WHAT TO WORK ON: Which lines below contain the word "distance"? Copy each of them.

Start of DATA EXTRACTS

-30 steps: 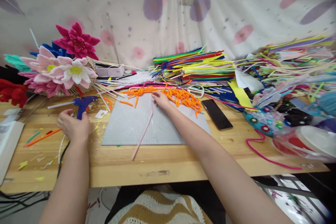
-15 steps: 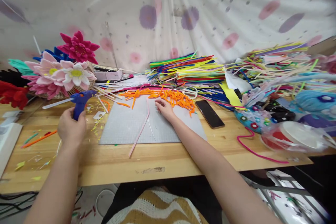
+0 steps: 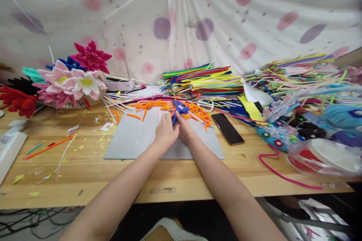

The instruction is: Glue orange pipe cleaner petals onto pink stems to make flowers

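My left hand (image 3: 165, 131) and my right hand (image 3: 184, 126) meet over the grey cutting mat (image 3: 127, 139). Between them is a blue glue gun (image 3: 181, 107), its nozzle end hard to make out and a pale glue stick (image 3: 198, 117) pointing right. Fingers of both hands are closed about its handle, though my left fingertips are partly hidden. A bit of pink pipe cleaner (image 3: 160, 114) shows just beyond my left hand; the remainder is covered. Orange pipe-cleaner pieces (image 3: 202, 112) lie in a heap along the mat's far edge, behind the gun.
A black phone (image 3: 227, 128) lies right of the mat, with white-handled scissors (image 3: 207, 103) behind. Bundled pipe cleaners (image 3: 203, 79) line the back. Fuzzy flowers (image 3: 85, 83) stand left. A plastic-wrapped tub (image 3: 325, 154) and a magenta pipe cleaner (image 3: 285, 175) are at right.
My left hand has brought the glue gun from the left side of the table to the mat's middle. My right hand has closed on it too. The gun's glue stick now points right.
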A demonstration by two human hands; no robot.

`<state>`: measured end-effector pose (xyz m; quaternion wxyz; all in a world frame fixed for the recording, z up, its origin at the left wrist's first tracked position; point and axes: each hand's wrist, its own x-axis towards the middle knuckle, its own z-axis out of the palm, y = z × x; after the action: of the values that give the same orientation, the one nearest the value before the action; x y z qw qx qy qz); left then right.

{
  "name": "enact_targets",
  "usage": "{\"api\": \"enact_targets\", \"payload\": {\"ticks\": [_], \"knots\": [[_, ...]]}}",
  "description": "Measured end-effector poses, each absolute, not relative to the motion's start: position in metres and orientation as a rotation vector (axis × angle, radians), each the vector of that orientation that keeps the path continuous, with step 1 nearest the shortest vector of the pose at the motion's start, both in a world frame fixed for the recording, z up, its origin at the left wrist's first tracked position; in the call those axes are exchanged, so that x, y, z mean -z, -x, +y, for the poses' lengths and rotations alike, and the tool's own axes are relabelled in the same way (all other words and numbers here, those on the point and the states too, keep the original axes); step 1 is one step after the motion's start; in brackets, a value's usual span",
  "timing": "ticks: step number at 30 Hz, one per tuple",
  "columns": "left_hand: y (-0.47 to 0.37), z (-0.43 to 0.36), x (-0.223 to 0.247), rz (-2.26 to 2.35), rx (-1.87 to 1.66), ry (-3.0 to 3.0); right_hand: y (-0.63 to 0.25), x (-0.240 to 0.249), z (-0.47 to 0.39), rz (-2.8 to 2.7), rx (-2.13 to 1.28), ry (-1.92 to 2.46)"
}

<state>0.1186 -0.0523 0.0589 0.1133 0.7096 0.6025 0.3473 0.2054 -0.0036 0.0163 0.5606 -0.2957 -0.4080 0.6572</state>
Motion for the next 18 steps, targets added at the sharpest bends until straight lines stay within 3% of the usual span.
{"api": "enact_targets", "payload": {"ticks": [3, 5, 9, 18], "knots": [[-0.103, -0.038, -0.058, 1.641, -0.975, -2.106, -0.224, -0.020, 0.004, -0.748, -1.608, 0.576], [-0.081, -0.022, -0.056, 1.868, -0.951, -1.971, -0.236, -0.021, 0.007, -0.677, -1.660, 0.542], [-0.052, 0.008, -0.041, 2.206, -0.489, -1.788, -0.249, -0.021, 0.008, -0.681, -1.735, 0.431], [-0.083, 0.023, -0.041, 2.309, -0.136, -1.811, -0.247, -0.020, 0.005, -0.876, -1.886, 0.424]]}}
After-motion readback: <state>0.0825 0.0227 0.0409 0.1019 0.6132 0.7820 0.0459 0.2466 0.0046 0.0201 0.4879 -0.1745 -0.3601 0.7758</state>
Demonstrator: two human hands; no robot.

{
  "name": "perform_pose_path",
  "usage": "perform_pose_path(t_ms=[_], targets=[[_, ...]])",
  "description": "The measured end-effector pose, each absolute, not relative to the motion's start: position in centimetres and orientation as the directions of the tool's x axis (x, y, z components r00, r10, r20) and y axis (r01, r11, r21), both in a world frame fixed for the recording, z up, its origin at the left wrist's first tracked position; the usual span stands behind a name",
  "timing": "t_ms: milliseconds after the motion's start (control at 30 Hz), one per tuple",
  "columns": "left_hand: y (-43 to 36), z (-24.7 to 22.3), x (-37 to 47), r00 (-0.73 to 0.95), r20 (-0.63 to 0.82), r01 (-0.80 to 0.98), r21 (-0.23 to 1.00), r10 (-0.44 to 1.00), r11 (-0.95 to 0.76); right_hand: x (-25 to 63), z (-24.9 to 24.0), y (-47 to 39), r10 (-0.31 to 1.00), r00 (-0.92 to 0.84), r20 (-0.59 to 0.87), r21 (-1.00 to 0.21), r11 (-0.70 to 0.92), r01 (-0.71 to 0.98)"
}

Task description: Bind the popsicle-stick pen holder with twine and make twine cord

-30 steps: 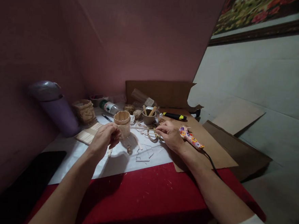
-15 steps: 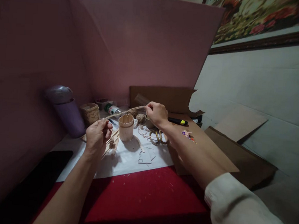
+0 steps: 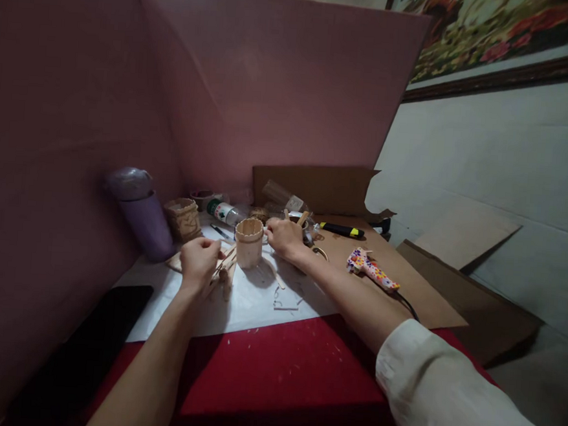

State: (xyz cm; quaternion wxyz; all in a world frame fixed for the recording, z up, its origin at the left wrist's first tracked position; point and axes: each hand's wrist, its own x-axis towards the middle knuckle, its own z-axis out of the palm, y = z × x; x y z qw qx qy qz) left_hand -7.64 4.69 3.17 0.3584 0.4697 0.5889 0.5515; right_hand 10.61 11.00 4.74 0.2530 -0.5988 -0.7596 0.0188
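Observation:
A small cup of upright wooden sticks (image 3: pixel 249 249) with a scalloped rim and a band round its upper part stands on the white sheet (image 3: pixel 253 308). My left hand (image 3: pixel 199 262) is to its left, fingers closed in a pinch, above a bundle of thin wooden sticks (image 3: pixel 228 277). My right hand (image 3: pixel 287 239) is close to the cup's right side, its fingers also pinched. The twine stretched between both hands a moment ago is barely visible now, probably passing by or behind the cup. Part of a scissors handle (image 3: pixel 320 253) shows beyond my right forearm.
A patterned glue gun (image 3: pixel 371 270) and a black-yellow cutter knife (image 3: pixel 342 230) lie on cardboard (image 3: pixel 418 300) at right. Behind are a plastic bottle (image 3: pixel 223 211) and another stick cup (image 3: pixel 184 219). A purple tumbler (image 3: pixel 147 226) stands left; a red cloth (image 3: pixel 273 374) covers the front.
Both hands have come down from above the cup to either side of it, the twine lowering with them. The view has shifted slightly, and my right forearm no longer covers the glue gun.

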Motion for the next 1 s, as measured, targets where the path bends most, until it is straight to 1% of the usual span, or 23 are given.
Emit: perform_pose_path(t_ms=[67,167,267,367,467,533,700,833,1000], targets=[[4.7,2.7,-7.5,-0.3,0.078,0.238,0.971,0.951,-0.005,11.1,4.2,10.0,0.928,-0.174,0.33,-0.324,0.285,0.902],[4.5,2.2,-7.2,-0.26,0.025,0.328,0.943,0.965,0.064,11.7,3.3,8.7,0.944,-0.196,0.264,-0.347,0.283,0.894],[4.4,2.0,-6.8,-0.212,-0.029,0.393,0.913,0.977,0.112,11.8,2.4,7.9,0.952,-0.237,0.193,-0.401,0.297,0.867],[4.4,2.0,-6.3,-0.175,-0.072,0.418,0.898,0.982,0.141,11.3,1.8,7.5,0.96,-0.244,0.137,-0.475,0.28,0.834],[4.3,2.2,-5.7,-0.15,-0.107,0.404,0.901,0.983,0.16,10.5,1.6,7.3,0.976,-0.206,0.073,-0.57,0.21,0.795],[4.2,2.4,-5.4,-0.136,-0.129,0.382,0.908,0.982,0.172,10.0,1.7,7.0,0.983,-0.185,0.005,-0.643,0.144,0.752],[4.0,2.4,-4.9,-0.125,-0.176,0.34,0.917,0.976,0.208,9.1,2.6,5.9,0.966,-0.187,-0.177,-0.804,-0.033,0.594],[3.9,2.4,-4.8,-0.128,-0.185,0.331,0.918,0.974,0.218,8.7,3.1,5.1,0.94,-0.208,-0.27,-0.874,-0.149,0.462],[3.8,2.5,-4.7,-0.142,-0.183,0.341,0.913,0.973,0.222,8.3,3.3,4.5,0.922,-0.245,-0.301,-0.919,-0.213,0.331]])
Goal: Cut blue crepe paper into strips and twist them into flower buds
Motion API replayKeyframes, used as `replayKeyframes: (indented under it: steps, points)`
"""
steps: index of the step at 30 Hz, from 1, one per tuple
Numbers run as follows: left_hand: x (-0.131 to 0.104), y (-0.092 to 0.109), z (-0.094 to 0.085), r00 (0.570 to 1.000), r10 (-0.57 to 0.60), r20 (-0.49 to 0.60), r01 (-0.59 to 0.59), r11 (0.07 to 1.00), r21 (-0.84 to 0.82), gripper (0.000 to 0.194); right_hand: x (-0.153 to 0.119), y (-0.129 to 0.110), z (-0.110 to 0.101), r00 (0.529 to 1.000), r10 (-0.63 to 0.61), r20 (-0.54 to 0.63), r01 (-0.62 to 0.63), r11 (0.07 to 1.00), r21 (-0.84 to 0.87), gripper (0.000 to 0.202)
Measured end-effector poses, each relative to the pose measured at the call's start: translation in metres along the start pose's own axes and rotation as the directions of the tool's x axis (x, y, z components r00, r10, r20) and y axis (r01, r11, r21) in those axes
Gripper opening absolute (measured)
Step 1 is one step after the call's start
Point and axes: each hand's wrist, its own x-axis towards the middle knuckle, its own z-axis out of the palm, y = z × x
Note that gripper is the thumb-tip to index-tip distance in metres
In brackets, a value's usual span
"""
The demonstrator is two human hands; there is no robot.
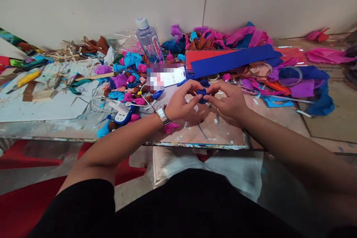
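Observation:
A small piece of dark blue crepe paper point(202, 97) is pinched between my two hands above the front of the table. My left hand point(182, 100), with a metal watch on its wrist, grips the piece's left side between thumb and fingers. From the right, my right hand point(227, 99) pinches the other side, fingertips close to those of the left. Just behind the hands lies a long dark blue paper strip point(231, 61) on red sheets. A phone point(174, 77) with a lit screen rests behind my left hand.
A water bottle point(150, 41) stands at the back. Rolled paper flowers in several colours point(129, 78) and a power strip point(122, 113) lie left. Tape rolls point(290, 76) and crumpled paper are right. A yellow cutter point(28, 78) sits on a white board point(55, 108) far left.

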Motion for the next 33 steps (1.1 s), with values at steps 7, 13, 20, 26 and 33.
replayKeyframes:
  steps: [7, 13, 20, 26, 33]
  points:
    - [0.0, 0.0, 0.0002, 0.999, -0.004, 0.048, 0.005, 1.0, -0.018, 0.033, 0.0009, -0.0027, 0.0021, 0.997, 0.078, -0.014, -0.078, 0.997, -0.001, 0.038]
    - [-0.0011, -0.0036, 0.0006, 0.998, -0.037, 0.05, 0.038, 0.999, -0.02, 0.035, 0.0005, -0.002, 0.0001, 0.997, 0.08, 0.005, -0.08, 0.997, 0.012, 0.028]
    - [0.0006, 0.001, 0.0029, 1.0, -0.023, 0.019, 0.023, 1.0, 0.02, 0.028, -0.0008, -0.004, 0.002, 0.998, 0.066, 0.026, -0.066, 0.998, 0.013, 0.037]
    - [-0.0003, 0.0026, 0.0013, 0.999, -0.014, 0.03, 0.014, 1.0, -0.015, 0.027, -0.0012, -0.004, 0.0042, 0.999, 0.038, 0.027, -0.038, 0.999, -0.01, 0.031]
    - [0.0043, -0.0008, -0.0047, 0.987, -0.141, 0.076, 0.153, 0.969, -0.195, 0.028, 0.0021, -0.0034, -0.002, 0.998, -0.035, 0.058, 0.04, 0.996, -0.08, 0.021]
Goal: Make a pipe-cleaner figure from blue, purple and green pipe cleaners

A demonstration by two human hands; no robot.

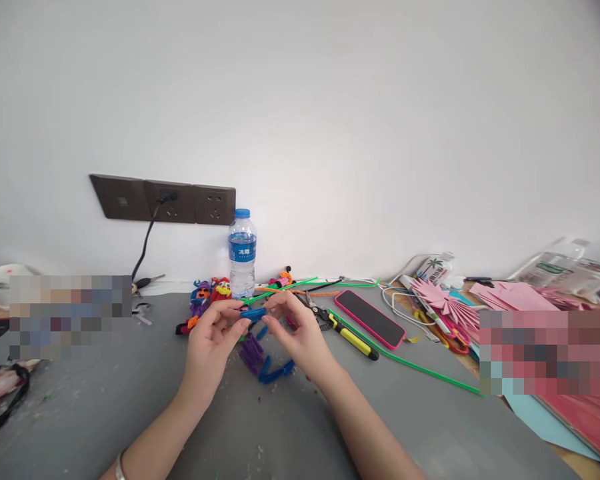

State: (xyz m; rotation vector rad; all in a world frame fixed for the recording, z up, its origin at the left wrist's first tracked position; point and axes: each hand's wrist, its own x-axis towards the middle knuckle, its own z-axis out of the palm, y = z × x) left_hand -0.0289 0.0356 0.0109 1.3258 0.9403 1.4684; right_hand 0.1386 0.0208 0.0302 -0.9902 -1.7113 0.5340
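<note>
A short bent piece of blue pipe cleaner (pixel 253 314) is held up between my two hands, above the grey table. My left hand (pixel 214 341) pinches its left end between thumb and fingertips. On its other end, my right hand (pixel 296 330) has a similar pinch. Just below lie a purple pipe cleaner bundle (pixel 251 353) and a curved blue pipe cleaner piece (pixel 276 372). Behind my left hand sit small colourful pipe cleaner figures (pixel 220 289), partly hidden by it.
A water bottle (pixel 243 257) stands against the wall. To the right lie yellow-handled pliers (pixel 353 339), a phone (pixel 370 319) and a long green pipe cleaner (pixel 420 369). Pink folded paper (pixel 443 301), scissors (pixel 455 340) and cables spread further right. Wall sockets (pixel 170 202) hold a black plug.
</note>
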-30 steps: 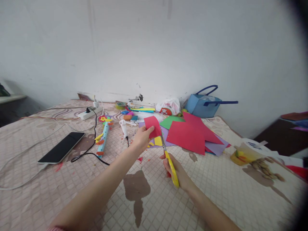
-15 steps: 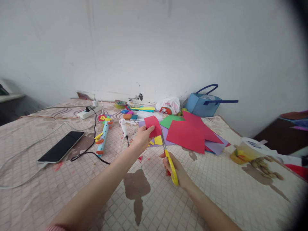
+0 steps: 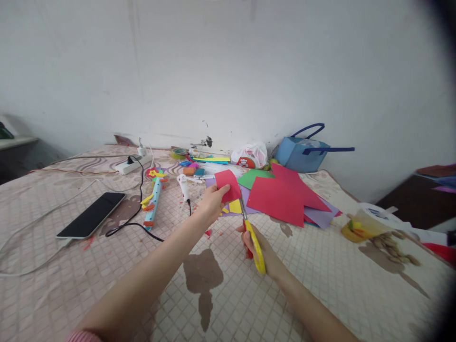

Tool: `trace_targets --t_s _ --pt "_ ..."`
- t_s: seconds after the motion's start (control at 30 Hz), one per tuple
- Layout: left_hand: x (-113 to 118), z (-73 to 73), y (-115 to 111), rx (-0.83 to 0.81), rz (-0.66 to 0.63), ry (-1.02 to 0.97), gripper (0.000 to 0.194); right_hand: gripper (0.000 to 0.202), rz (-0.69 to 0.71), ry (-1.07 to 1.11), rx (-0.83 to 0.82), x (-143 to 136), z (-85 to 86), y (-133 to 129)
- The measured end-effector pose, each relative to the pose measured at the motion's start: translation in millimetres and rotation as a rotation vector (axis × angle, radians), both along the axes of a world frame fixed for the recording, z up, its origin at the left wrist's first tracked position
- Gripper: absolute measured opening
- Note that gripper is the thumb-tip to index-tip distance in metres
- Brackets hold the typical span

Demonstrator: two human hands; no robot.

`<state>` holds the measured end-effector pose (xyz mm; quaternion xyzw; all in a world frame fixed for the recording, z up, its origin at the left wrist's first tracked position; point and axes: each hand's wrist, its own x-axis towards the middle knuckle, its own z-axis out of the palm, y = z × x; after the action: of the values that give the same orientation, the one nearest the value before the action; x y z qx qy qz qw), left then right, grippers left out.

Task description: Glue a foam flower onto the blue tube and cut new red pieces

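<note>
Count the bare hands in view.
2: the left hand, pinching a small piece of red paper, and, nearer the camera, the right hand, holding yellow-handled metal scissors.

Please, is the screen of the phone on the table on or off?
Off, it seems: the phone shows a plain black screen with nothing lit, though a white cable runs to its near end.

Scissor blades look metal, the red paper matt.
</note>
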<state>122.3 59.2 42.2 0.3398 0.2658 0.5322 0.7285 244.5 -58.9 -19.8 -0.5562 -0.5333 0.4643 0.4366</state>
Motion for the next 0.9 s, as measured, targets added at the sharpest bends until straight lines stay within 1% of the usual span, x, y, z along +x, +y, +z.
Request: trace_targets --t_s 0.37,0.53,0.73,0.9 --pt "-0.1 2.4 -0.8 -0.018 0.007 -0.007 0.007 0.039 -0.027 -0.010 -0.005 0.4 -7.7 4.9" --pt "0.1 2.4 0.2 -0.020 0.007 -0.005 0.007 0.035 -0.017 0.004 -0.007 0.0 -6.0 3.7" --pt "-0.4 0.2 2.2 -0.010 -0.003 -0.009 0.007 0.037 -0.043 -0.014 -0.040 -2.1 -2.7 2.9" --pt "-0.5 2.1 1.1 -0.022 0.004 0.005 0.006 0.039 -0.063 -0.035 -0.042 -3.6 -2.9 2.8"
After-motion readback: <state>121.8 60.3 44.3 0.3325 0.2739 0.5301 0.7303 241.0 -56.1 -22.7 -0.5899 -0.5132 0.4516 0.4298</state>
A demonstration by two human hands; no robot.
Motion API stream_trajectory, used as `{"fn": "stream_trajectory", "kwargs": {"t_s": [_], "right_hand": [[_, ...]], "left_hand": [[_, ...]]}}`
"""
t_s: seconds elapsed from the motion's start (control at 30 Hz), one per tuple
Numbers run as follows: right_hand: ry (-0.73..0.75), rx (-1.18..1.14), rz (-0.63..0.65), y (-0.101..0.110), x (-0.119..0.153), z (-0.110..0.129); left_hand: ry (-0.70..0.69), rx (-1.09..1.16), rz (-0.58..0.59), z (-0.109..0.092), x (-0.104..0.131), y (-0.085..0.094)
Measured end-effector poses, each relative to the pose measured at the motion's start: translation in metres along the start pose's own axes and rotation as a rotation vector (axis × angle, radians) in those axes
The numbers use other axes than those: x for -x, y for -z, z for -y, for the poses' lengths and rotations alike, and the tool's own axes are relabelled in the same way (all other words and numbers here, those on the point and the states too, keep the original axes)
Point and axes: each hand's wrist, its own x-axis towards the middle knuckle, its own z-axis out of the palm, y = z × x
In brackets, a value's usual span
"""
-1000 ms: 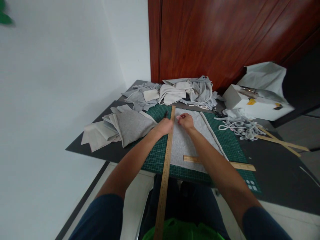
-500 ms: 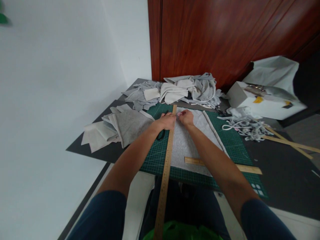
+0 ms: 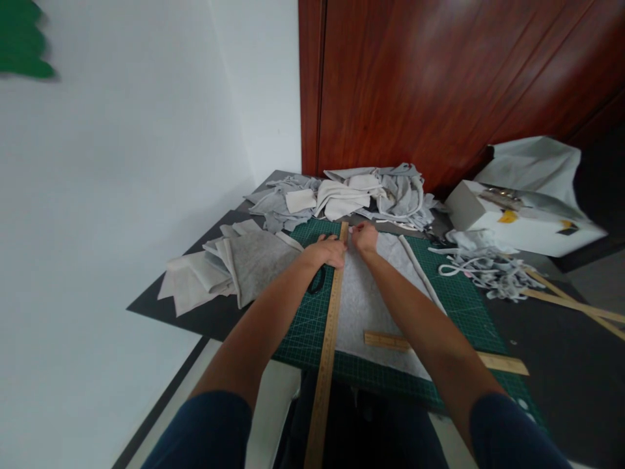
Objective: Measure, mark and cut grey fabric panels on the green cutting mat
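Observation:
My left hand (image 3: 333, 253) presses a long wooden ruler (image 3: 329, 326) down along the left edge of a grey fabric piece (image 3: 361, 306). The ruler runs toward me past the table's front edge. My right hand (image 3: 364, 238) is closed in a pinch near the ruler's far end, at the fabric's top edge. Between its fingertips a small pale pinkish piece shows, perhaps tailor's chalk. A shorter wooden ruler (image 3: 385, 340) lies across the lower fabric, partly under my right forearm. Black scissors (image 3: 318, 280) lie beside the long ruler, partly hidden by my left hand.
A green cutting mat (image 3: 297, 332) lies under the fabric. Folded grey fabric pieces (image 3: 258, 257) rest at left, and a heap of scraps (image 3: 346, 195) at the back. Right of the mat are tangled strips (image 3: 502, 277), crossed wooden sticks (image 3: 576, 301) and a white box (image 3: 532, 228).
My right hand has moved slightly away from me toward the ruler's far end. My left hand stays on the ruler. The whole view has shifted, with the table lower in it.

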Motion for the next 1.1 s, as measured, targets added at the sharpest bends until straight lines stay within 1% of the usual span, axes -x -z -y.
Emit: {"fn": "stream_trajectory", "kwargs": {"t_s": [0.13,0.27,0.4,0.57,0.93,1.1], "right_hand": [[-0.032,0.021,-0.018,-0.008,-0.002,0.006],[-0.001,0.044,0.015,-0.010,0.002,0.009],[-0.001,0.095,0.059,-0.011,0.005,0.010],[0.017,0.115,0.093,-0.010,-0.001,0.009],[0.087,0.138,0.072,-0.013,-0.013,0.013],[0.079,0.154,0.104,-0.011,-0.010,0.008]], "left_hand": [[0.004,0.017,-0.029,0.000,0.003,-0.002],[0.028,0.026,-0.048,0.002,0.004,-0.004],[0.031,0.021,-0.049,0.003,0.004,-0.005],[0.039,0.027,-0.050,0.003,0.003,-0.005],[0.017,0.079,-0.056,0.003,0.006,-0.010],[0.019,0.097,-0.044,0.004,0.004,-0.011]]}}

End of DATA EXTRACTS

RESPONSE TO THE TASK:
Note that gripper is the thumb-tip to index-tip distance in metres
- Note that gripper is the thumb-tip to index-tip distance in metres

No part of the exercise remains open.